Einbrüche bei Nettogewinn gesehen
Einbrüche bei Nettogewinn gesehen ©VOL.AT
Die Analysten der Erste Group, der Raiffeisen Centrobank (RCB) sowie der Berenberg Bank erwarten für das erste Halbjahr des laufenden Geschäftsjahres ein weiterhin schwieriges Umfeld für den heimischen Leuchtmittelhersteller Zumtobel, der am kommenden Mittwoch seine Zahlen für das erste Halbjahr 2012/2013 präsentieren wird.

Die Konsensusschätzung für den Umsatz liegt mit 659,77 Mio. Euro zwar nur um 1 Prozent unter der Vorjahresperiode (666,80 Mio. Euro). Beim Nettogewinn rechnen die Spezialisten für das erste Halbjahr des laufenden Geschäftsjahres jedoch mit schwachen 23,33 Mio. Euro, was einem Minus von 32 Prozent gegenüber dem Vergleichszeitraum (34,30 Mio. Euro) entspricht.

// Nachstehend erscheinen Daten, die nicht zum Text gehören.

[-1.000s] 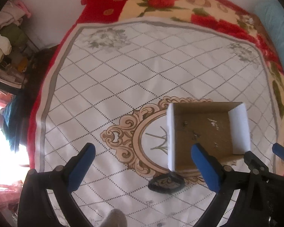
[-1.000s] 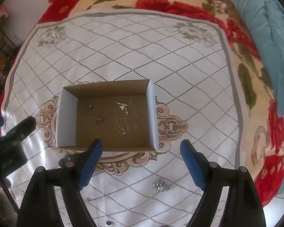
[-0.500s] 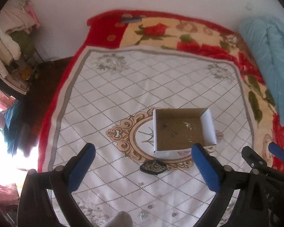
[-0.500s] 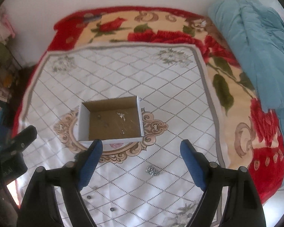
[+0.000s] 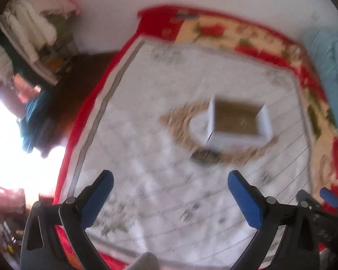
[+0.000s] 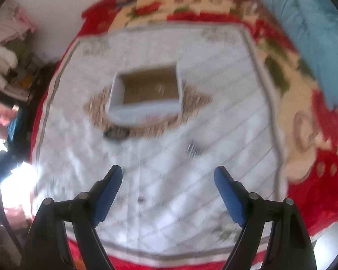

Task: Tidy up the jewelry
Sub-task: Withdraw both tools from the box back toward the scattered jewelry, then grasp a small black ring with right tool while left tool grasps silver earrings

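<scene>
An open cardboard box [image 5: 236,121] with white walls sits on the white patterned cloth [image 5: 169,157] at the middle of the bed; it also shows in the right wrist view [image 6: 146,92]. Small jewelry pieces lie inside it, blurred. A dark piece [image 6: 116,132] lies on the cloth just in front of the box, and a small silver piece [image 6: 192,148] lies to its right. A few tiny pieces lie nearer [image 6: 140,200]. My left gripper [image 5: 169,180] and my right gripper [image 6: 167,175] are both open and empty, high above the cloth's near part.
A red floral blanket [image 6: 315,135] lies under the cloth. A light blue quilt [image 6: 315,33] is bunched at the right. Shelves with clothes [image 5: 29,33] stand at the left by the white wall. Both views are motion-blurred.
Both grippers have pulled back and up from the box, which now looks smaller and farther. More of the room and the cloth's near edge show. Both stayed open.
</scene>
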Demonstrator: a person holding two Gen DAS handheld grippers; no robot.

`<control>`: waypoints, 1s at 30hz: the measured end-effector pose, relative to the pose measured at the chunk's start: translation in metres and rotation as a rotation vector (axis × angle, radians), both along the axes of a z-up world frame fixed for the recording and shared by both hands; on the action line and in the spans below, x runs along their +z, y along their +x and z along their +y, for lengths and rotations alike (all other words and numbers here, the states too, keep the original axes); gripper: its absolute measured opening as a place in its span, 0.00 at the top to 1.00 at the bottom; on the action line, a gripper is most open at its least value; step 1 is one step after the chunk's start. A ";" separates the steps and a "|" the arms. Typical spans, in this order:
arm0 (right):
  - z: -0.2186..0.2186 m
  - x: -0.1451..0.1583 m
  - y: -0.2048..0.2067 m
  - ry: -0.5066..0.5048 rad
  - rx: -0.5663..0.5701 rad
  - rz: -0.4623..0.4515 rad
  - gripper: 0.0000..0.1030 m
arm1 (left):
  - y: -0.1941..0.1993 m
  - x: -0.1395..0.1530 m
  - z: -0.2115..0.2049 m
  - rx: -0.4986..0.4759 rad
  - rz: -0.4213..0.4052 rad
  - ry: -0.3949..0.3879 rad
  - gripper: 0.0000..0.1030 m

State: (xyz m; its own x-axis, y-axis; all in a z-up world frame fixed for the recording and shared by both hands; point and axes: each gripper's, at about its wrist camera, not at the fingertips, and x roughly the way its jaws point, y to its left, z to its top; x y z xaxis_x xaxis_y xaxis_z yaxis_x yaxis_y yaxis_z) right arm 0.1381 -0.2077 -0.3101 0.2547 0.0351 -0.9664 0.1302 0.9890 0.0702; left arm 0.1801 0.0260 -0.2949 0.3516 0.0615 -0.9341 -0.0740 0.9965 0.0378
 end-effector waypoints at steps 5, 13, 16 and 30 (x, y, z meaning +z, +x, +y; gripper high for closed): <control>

Das Ergebnis vor Steuern, Zinsen und Abschreibungen (Ebitda) wird durchschnittlich von den Analysten bei 61,45 Mio. Euro geschätzt. Das entspricht einem Minus von 11 Prozent gegenüber dem Vorjahreszeitraum (69,40 Mio. Euro). Auch beim operativen Ergebnis (Ebit) erwarten die Analysten im Konsensus eine Reduktion um 24 Prozent auf 33,23 Mio. Euro (VJ: 43,60 Mio. Euro).

Probleme im Produktportfolio

Das habe vor allem mit schlechteren Absatzzahlen im Bereich der Komponenten zu tun, erklärt Analyst Franz Hoerl von der Erste Group. Hier habe Zumtobel im Bereich der LED-Leuchten noch kein großes Produktportfolio aufstellen können und habe auch Probleme im Produktportfolio von herkömmlichen Komponenten durchlebt, so der Wertpapier-Experte.

Der Technologiewechsel mit der Kannibalisierung der konventionellen Leuchten habe bei eben diesen eine rückläufige Tendenz zur Folge gehabt, sagt der Erste-Experte. Hingegen sei der LED-Trend mehrjährig und ließe auf ein höheres Wachstum im LED-Bereich erwarten, erklärt er. Für den Verlauf des Geschäftsjahres sei er zuversichtlich, dass sich die Umsätze stabilisierten, so Hoerl. Dennoch sei keine Rückkehr zur Profitabilität des Vorjahres zu erwarten.